Search code examples
sqlmysql

Count of repeating character patterns in a string using MySQL


Given a row in an example table as:

Column A
abcccaaaaddeeaabbaa

How can we get the following output using MYSQL?

sequence occurrences
aaaa 1
ccc 1
dd 1
ee 1
aa 2
bb 1
a 1
b 1

Tried to compute this using MySQL. Cannot get the right logic for the same.

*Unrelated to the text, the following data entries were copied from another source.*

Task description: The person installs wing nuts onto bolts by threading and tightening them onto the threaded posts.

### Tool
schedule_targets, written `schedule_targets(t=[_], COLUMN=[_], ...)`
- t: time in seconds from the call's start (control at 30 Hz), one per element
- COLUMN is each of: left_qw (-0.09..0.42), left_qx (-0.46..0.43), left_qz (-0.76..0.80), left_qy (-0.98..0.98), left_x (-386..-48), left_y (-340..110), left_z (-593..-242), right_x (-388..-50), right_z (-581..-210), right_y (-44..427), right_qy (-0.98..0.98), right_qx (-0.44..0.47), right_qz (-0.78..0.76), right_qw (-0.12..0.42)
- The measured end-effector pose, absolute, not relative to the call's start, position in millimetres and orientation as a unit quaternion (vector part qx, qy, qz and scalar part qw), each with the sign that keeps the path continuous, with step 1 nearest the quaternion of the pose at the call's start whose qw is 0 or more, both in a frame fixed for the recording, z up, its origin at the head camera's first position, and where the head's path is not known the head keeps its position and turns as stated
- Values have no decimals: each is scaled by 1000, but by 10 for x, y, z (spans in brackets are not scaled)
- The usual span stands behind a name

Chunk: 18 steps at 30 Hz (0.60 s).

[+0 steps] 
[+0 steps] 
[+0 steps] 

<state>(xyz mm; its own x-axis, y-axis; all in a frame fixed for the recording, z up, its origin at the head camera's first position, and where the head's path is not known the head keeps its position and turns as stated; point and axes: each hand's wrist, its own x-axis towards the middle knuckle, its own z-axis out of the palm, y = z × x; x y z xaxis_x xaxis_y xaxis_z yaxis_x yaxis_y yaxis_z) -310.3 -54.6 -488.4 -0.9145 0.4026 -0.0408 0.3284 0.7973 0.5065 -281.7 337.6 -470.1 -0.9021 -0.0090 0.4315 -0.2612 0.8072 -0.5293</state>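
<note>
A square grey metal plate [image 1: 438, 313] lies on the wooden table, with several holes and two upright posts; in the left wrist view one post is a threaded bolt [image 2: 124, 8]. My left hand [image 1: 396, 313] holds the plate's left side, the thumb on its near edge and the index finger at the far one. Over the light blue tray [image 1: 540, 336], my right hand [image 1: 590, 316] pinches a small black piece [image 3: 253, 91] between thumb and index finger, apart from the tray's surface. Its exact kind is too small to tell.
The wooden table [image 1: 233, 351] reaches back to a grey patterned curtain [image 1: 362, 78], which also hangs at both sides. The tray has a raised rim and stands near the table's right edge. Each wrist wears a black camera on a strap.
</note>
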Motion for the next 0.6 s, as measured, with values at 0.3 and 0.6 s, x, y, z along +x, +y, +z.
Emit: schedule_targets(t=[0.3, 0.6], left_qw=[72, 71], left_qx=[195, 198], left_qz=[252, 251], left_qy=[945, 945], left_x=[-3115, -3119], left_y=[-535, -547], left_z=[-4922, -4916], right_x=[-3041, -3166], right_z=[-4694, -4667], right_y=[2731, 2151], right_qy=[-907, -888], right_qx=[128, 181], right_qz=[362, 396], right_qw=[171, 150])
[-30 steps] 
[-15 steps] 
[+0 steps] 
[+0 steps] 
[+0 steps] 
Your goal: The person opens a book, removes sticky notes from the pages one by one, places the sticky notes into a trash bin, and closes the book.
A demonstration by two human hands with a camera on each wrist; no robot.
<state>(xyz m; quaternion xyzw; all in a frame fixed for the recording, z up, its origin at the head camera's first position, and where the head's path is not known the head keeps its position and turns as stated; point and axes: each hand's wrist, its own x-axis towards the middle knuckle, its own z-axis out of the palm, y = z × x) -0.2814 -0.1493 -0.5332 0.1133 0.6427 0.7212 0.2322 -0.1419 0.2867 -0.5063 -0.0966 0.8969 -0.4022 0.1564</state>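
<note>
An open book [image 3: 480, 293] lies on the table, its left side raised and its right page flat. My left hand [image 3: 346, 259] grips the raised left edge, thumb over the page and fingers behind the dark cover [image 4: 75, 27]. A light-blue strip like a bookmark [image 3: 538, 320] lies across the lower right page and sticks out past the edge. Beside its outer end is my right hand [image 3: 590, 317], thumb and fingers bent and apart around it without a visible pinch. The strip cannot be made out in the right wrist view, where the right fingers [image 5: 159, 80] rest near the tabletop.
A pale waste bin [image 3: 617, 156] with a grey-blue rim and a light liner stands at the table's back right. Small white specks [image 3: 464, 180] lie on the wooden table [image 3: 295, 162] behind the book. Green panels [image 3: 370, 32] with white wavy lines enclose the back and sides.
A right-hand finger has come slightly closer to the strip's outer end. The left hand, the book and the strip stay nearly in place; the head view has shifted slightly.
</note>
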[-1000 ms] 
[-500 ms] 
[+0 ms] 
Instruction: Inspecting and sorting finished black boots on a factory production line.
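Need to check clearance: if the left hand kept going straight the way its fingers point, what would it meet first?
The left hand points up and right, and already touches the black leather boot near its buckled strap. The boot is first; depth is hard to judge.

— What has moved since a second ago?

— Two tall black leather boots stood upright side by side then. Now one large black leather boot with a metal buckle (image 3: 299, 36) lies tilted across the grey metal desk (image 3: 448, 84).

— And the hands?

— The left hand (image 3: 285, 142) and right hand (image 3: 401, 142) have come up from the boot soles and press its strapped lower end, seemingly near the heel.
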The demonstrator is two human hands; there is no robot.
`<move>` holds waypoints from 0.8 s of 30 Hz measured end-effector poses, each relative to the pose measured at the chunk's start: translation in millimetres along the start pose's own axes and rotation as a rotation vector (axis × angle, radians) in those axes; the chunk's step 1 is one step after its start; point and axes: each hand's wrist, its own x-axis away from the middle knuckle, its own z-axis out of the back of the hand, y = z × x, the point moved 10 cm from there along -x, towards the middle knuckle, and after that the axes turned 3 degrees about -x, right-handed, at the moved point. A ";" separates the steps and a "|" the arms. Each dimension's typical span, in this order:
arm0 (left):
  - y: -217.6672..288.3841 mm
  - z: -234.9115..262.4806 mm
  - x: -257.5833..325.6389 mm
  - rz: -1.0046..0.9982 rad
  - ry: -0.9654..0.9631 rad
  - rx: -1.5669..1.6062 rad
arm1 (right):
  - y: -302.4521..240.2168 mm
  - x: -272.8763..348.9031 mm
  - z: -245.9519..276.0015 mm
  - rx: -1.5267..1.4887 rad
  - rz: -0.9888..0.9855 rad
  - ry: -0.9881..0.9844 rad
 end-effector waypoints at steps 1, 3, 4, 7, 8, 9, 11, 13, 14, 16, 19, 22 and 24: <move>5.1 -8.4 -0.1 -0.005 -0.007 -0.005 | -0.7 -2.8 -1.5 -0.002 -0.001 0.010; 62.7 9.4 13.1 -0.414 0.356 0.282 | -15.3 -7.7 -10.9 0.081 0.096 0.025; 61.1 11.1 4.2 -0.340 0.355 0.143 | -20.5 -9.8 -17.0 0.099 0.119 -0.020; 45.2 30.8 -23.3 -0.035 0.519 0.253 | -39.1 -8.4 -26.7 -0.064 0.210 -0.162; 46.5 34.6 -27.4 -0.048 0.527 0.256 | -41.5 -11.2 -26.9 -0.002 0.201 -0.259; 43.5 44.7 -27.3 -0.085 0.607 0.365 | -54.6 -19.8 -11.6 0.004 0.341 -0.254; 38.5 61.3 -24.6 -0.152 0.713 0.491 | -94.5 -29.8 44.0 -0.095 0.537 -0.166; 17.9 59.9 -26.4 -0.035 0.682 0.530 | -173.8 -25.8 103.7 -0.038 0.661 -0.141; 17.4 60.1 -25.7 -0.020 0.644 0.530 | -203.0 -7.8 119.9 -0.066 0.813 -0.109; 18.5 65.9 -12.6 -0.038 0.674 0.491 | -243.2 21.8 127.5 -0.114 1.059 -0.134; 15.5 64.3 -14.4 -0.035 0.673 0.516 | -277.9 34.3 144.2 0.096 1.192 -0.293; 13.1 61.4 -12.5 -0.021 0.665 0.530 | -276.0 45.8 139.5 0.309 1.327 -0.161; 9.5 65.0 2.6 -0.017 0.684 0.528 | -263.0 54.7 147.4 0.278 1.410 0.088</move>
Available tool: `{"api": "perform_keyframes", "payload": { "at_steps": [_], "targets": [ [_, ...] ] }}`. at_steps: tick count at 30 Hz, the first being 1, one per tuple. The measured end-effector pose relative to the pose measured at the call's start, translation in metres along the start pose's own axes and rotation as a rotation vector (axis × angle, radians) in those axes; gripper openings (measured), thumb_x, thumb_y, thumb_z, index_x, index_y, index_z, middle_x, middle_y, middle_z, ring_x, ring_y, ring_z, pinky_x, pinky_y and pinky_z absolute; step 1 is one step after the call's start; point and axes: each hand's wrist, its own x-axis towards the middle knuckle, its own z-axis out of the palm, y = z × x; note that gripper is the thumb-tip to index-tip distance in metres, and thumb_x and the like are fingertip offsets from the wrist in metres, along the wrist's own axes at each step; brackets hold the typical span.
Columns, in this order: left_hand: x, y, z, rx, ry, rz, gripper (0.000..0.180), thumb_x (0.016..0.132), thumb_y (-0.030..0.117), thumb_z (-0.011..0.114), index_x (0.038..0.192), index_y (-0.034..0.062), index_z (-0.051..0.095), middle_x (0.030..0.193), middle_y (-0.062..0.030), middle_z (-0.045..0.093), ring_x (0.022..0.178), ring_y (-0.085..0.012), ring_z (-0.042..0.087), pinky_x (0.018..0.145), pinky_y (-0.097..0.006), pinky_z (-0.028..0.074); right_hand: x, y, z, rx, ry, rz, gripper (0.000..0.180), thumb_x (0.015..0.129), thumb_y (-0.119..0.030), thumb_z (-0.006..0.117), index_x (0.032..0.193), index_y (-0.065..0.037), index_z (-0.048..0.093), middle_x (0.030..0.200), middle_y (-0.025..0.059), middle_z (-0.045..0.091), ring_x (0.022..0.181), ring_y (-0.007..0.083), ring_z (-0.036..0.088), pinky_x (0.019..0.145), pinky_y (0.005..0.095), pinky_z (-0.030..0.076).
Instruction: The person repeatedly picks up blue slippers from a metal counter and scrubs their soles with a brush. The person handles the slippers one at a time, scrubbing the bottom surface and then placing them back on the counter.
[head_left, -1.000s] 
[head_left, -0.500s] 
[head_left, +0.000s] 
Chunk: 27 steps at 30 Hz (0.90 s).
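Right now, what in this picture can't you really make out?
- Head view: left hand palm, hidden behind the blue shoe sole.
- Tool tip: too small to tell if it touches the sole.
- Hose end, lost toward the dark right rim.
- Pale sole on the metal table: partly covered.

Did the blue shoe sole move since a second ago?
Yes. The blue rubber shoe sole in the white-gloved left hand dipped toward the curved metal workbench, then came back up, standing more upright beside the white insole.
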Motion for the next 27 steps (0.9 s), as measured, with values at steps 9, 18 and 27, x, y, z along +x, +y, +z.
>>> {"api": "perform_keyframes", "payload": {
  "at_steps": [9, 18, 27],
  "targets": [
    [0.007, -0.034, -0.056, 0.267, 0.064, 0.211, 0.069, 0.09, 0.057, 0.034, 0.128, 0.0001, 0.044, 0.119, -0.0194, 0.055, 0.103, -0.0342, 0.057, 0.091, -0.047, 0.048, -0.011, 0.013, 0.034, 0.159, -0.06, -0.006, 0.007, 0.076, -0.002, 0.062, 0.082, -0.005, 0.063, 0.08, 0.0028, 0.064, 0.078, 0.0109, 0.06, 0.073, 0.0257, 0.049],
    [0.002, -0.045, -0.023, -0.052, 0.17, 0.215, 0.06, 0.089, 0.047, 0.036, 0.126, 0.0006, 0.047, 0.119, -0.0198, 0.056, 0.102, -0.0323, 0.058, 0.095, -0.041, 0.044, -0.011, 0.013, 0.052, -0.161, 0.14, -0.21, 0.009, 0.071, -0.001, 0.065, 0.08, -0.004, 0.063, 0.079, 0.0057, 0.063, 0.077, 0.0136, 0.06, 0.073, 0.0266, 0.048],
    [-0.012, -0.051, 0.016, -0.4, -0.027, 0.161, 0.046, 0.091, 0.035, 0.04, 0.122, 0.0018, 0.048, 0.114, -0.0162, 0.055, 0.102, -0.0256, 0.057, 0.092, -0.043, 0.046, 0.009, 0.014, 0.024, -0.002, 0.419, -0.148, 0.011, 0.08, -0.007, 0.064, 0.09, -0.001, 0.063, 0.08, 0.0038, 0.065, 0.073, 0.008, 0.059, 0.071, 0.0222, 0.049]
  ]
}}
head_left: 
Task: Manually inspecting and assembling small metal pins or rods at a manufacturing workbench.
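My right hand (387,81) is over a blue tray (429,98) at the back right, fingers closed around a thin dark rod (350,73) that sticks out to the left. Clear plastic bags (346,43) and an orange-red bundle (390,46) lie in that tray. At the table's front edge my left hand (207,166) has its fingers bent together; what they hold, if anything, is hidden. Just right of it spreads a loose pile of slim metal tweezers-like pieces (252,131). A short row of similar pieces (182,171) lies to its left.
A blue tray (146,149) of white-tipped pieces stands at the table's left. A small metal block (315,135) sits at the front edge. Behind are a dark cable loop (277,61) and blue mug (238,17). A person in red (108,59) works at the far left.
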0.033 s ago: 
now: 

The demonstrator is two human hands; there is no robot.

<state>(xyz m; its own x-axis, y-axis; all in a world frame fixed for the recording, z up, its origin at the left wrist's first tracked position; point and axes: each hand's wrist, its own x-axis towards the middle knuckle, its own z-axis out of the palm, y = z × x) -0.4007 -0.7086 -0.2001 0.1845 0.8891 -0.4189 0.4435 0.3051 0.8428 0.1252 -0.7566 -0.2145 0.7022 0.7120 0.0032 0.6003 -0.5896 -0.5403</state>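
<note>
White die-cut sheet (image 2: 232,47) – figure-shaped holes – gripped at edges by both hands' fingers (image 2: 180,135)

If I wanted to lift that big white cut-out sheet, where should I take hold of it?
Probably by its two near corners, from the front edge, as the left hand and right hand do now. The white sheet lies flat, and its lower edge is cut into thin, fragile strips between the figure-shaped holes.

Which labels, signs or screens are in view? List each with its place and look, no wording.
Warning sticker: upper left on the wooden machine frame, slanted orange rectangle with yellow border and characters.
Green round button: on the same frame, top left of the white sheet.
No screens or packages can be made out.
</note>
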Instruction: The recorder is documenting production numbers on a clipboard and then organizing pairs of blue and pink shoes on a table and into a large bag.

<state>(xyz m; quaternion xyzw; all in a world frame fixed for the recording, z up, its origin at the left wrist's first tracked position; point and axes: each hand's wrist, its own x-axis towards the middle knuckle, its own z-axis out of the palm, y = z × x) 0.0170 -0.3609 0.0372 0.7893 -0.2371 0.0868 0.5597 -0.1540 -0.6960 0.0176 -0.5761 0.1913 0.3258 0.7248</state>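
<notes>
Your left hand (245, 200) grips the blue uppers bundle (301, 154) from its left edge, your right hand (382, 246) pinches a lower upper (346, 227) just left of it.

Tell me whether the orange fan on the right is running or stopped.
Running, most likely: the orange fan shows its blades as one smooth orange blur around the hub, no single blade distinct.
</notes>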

Edit: My latest attempt with BigQuery:

WITH Input AS (
  SELECT 'abcccaaaaddeeaabbaa' AS str
),

Exploded AS (
  SELECT 
    SUBSTR(str, pos, 1) AS char,
    pos,
    LAG(SUBSTR(str, pos, 1)) OVER (ORDER BY pos) AS prev_char
  FROM Input, 
  UNNEST(GENERATE_ARRAY(1, LENGTH(str))) AS pos
),

Grouped AS (
  SELECT
    char,
    pos,
    IF(char = prev_char, 0, 1) AS new_group
  FROM Exploded
),

Sequenced AS (
  SELECT
    char,
    pos,
    SUM(new_group) OVER (ORDER BY pos) AS sequence_id
  FROM Grouped
),

Aggregated AS (
  SELECT
    sequence_id,
    STRING_AGG(char, '' ORDER BY pos) AS sequence
  FROM Sequenced
  GROUP BY sequence_id
),

FinalCounts AS (
  SELECT
    sequence,
    COUNT(*) AS occurrences
  FROM Aggregated
  GROUP BY sequence
)
select * from FinalCounts

Solution

  • Split it up into one row per character, then identify runs of characters and summarize them:

    with recursive chars as (
      select bar,
        char_length(bar) idx,
        substr(bar, -1) ch
      from foo
    
      union all
    
      select bar, idx-1, substr(bar,idx-1,1)
      from chars
      where idx > 1
    ),
    charruns as (
      select ch, idx,
        count(1) over (order by idx)
          - count(1) over (partition by ch order by idx)
          run_id
      from chars
    ),
    runs as (
      select
        repeat(ch, count(1)) sequence,
        min(idx) idx
      from charruns
      group by ch, run_id
    ),
    occurrences as (
      select
        sequence,
        count(1) occurrences,
        min(idx) idx
      from runs
      group by sequence
    )
    select sequence, occurrences
    from occurrences
    order by char_length(sequence) desc, idx
    

    fiddle